## DATASET SECTION
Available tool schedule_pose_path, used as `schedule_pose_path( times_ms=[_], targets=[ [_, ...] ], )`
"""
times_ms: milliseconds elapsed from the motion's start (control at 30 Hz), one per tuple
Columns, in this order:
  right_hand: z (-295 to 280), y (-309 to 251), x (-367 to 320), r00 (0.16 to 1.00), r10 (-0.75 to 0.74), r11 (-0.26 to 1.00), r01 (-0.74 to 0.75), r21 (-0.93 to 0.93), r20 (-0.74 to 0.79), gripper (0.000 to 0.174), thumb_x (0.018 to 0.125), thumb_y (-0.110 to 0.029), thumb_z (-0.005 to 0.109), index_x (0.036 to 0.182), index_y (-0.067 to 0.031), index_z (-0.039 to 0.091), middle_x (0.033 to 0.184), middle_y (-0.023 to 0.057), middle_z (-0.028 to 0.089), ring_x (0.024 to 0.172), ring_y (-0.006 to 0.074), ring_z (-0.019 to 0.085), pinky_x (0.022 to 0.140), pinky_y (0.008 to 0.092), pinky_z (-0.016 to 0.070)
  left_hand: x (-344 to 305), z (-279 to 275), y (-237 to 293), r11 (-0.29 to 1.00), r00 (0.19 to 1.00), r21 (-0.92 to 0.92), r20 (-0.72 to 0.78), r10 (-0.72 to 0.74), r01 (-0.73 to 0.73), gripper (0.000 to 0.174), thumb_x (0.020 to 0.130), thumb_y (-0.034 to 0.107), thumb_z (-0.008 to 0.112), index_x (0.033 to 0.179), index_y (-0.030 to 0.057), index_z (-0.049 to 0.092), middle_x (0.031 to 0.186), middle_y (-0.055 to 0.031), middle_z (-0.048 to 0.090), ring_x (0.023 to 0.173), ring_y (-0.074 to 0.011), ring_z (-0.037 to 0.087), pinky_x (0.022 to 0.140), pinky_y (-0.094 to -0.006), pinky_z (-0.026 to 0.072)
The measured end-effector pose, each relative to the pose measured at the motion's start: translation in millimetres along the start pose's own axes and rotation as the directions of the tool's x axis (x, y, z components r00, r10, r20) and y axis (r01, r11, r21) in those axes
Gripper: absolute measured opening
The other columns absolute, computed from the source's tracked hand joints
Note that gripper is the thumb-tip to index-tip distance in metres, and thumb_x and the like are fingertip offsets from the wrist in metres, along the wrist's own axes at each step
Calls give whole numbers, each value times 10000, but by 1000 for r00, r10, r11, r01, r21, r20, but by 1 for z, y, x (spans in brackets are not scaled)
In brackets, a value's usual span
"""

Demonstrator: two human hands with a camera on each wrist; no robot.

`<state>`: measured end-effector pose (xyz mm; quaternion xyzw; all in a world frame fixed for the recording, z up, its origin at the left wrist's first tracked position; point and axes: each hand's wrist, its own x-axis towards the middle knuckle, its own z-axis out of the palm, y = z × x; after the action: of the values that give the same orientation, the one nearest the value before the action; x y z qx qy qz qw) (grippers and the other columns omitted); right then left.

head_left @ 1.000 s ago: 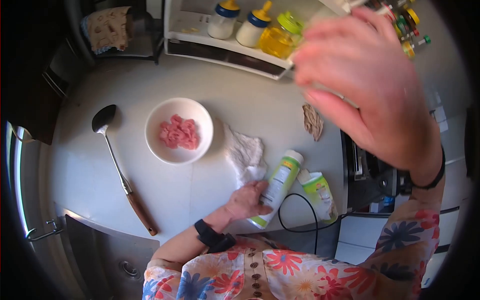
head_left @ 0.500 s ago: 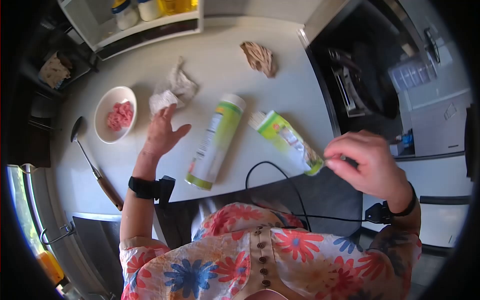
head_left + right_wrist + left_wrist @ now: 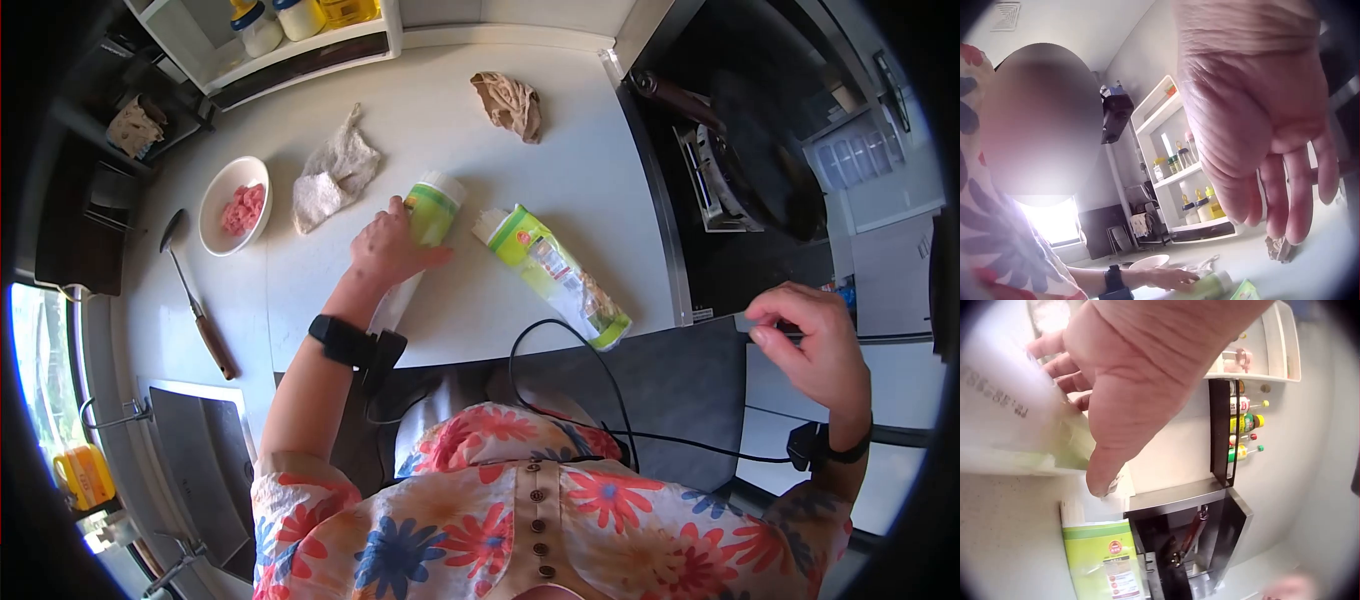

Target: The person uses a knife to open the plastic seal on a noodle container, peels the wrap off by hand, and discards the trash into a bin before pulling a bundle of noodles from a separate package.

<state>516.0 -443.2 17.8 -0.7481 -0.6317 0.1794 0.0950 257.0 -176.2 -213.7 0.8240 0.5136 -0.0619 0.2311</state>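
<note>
On the labels first: I have a long green-and-white plastic package (image 3: 550, 270) lying slantwise on the pale surface (image 3: 580, 180), and the left wrist feed shows me a round red badge (image 3: 1114, 547) on its green band, with small characters underneath that I can't make out. Beside it, to the left, lies a second long green-and-white cylindrical package (image 3: 434, 212), printed with a dotted run of dark digits (image 3: 997, 394), upside down from here and too blurred to call. The left hand (image 3: 385, 245) is over that second one, fingers loosely bent across it, thumb stretched out wide; how firmly it touches, I can't tell. The right hand (image 3: 812, 345) hangs past the surface's front edge, fingers loosely curled; whether its tips pinch anything small, I can't tell. Now, feed against feed: only the left wrist gives me the row of small bottles with coloured caps (image 3: 1245, 422), their labels unreadable. The right wrist alone catches the upper tiers of the white shelf unit (image 3: 1175, 147), jars and all. And it's the head feed that lays out the white round bowl (image 3: 211, 205) of pink meat pieces (image 3: 243, 208), the crumpled white cloth (image 3: 335, 172) next to it, and the black-headed ladle with a wooden handle (image 3: 214, 347).
</note>
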Motion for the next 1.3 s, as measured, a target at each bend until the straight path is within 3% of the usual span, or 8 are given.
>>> schedule_pose_path(
  times_ms=[233,367,500,600,767,867,933,1300],
  targets=[
    [-17,-5,-42,990,36,998,-44,-54,-137,130,691,18,647,811,14,598,716,102,608,634,189,607,571,279,447,-1,0,-15,996,993,-85,-121,-1,-9,809,541,403,783,1175,-1,482,1018,-176,633,984,-312,605,851,-389,475],
    [-9,-23,-48,983,0,999,9,48,-184,114,717,25,646,827,25,615,734,87,625,631,149,606,593,249,465,-32,-22,-25,891,976,-408,-155,150,-202,801,545,306,771,1217,-18,477,1025,-179,634,982,-294,607,862,-358,475],
    [23,-54,-2,975,-75,961,127,246,-209,75,773,18,632,848,20,623,715,66,626,625,112,608,578,229,473,-71,-42,-37,644,897,-625,-305,319,-441,778,537,216,782,1216,-10,475,1038,-141,619,979,-229,594,894,-328,454],
    [50,-82,49,963,-185,895,248,371,-196,89,798,-6,629,885,13,627,714,69,638,627,115,625,565,232,477,-95,-50,-36,564,895,-695,-327,303,-445,751,534,175,791,1198,6,484,1056,-113,611,975,-195,577,901,-327,445],
    [83,-134,123,929,-335,841,371,393,-159,118,810,-88,622,884,4,620,739,122,646,656,222,641,615,299,494,-105,-39,-47,499,912,-767,-295,283,-403,721,554,146,806,1188,24,486,1040,-80,611,967,-156,560,903,-307,438],
    [98,-153,147,873,-471,825,487,286,-129,126,802,-132,601,849,-17,615,778,127,646,703,280,633,646,357,496,-108,-35,-53,430,915,-812,-307,261,-395,708,559,149,805,1181,25,491,1034,-83,610,962,-158,561,896,-309,441],
    [100,-166,152,823,-549,827,560,47,-146,104,790,-113,627,872,-48,628,736,73,613,637,193,608,588,296,480,-109,-37,-56,437,913,-805,-315,260,-402,708,563,147,804,1184,24,487,1038,-88,609,961,-163,564,896,-311,442],
    [97,-184,168,737,-675,684,623,-378,-7,81,726,-122,631,767,-63,593,707,68,583,671,265,616,603,359,491,-99,-34,-54,399,893,-806,-336,299,-437,849,575,152,797,1313,17,398,1098,-128,594,1013,-202,566,917,-323,437]
  ],
)
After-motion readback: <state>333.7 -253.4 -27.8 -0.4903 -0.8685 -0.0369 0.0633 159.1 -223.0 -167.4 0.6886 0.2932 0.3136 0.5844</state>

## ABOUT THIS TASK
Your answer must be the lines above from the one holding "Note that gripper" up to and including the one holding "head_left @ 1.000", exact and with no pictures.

## REPLY TO THE EXERCISE
Note that gripper is the thumb-tip to index-tip distance in metres, and thumb_x and the like are fingertip offsets from the wrist in metres, along the wrist's own axes at each step
Calls give whole numbers, each value times 10000, but by 1000 for r00, r10, r11, r01, r21, r20, but by 1 for z, y, x (spans in brackets are not scaled)
In brackets, a value's usual span
"""

Demonstrator: two human hands with a camera on each wrist; no robot.

`<state>`: measured end-effector pose (xyz mm; quaternion xyzw; all in a world frame fixed for the recording, z up, its origin at the left wrist's first tracked position; point and axes: each hand's wrist, its own x-axis towards the middle knuckle, its own z-axis out of the palm, y = z × x; after the action: of the values that give the same orientation, the one nearest the value before the action; x y z qx qy qz qw) (grippers and the other columns omitted); right then left.

head_left @ 1.000 s ago: 

No further output is expected for this exercise.